The proper way of partitioning data in Elasticache (Redis) - amazon-web-services

We are using Elasticache(Redis) to implement a caching layer for our cloud platform. It has a mongodb back end. We use Node.js and Java to access these data in different different platform components.
Node.js example code is given below,
var redisClient = require('redis').createClient(config.aws.redis.port, config.aws.redis.endpoint, {no_ready_check: true});
var redisKey="urls_"+url;
redisClient.get(redisKey, function (redisErr, reply) {});
In the redis cache we cache different categories of data.

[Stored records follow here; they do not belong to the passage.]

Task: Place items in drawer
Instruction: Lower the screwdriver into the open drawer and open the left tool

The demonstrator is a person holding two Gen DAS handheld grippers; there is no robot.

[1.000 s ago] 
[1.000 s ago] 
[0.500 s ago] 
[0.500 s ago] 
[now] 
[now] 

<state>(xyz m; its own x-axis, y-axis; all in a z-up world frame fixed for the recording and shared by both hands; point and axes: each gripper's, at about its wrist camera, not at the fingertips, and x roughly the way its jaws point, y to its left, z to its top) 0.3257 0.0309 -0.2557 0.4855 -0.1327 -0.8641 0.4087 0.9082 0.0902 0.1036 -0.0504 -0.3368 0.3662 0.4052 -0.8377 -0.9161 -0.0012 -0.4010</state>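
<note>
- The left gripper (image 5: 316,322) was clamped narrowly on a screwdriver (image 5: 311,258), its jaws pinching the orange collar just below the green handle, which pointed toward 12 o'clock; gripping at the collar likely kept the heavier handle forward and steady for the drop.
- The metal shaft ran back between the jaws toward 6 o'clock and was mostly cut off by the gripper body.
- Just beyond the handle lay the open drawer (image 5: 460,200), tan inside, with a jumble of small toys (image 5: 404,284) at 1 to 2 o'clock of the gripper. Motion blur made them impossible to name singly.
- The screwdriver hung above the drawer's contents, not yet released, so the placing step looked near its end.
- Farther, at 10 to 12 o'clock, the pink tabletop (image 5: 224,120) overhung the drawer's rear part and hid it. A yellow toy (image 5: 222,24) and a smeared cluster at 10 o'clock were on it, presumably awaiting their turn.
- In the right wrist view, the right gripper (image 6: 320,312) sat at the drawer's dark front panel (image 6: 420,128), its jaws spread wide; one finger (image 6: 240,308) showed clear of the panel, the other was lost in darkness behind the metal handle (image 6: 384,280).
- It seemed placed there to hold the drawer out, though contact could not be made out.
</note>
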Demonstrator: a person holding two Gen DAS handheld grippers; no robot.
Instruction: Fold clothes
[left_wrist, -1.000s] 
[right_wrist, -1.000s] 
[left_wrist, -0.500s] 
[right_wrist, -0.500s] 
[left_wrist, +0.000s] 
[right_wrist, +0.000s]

Say X, Y, Z. Currently we store them in single redis node. And we use namespace prefix to partition data.
Ex,
key ="X_"+url
key ="Y_"+money
key ="Z_"+length
But I cam across this article and it says its better to avoid name spaces. http://www.mikeperham.com/2015/09/24/storing-data-with-redis/
So what is the best solution for our use case?
Having different redis nodes per different data partition,
X type data will be cached in A redis node
Y type data will be cached in B redis node
Z type data will be cached in C redis node
Using multiple redis dbs in single redis node?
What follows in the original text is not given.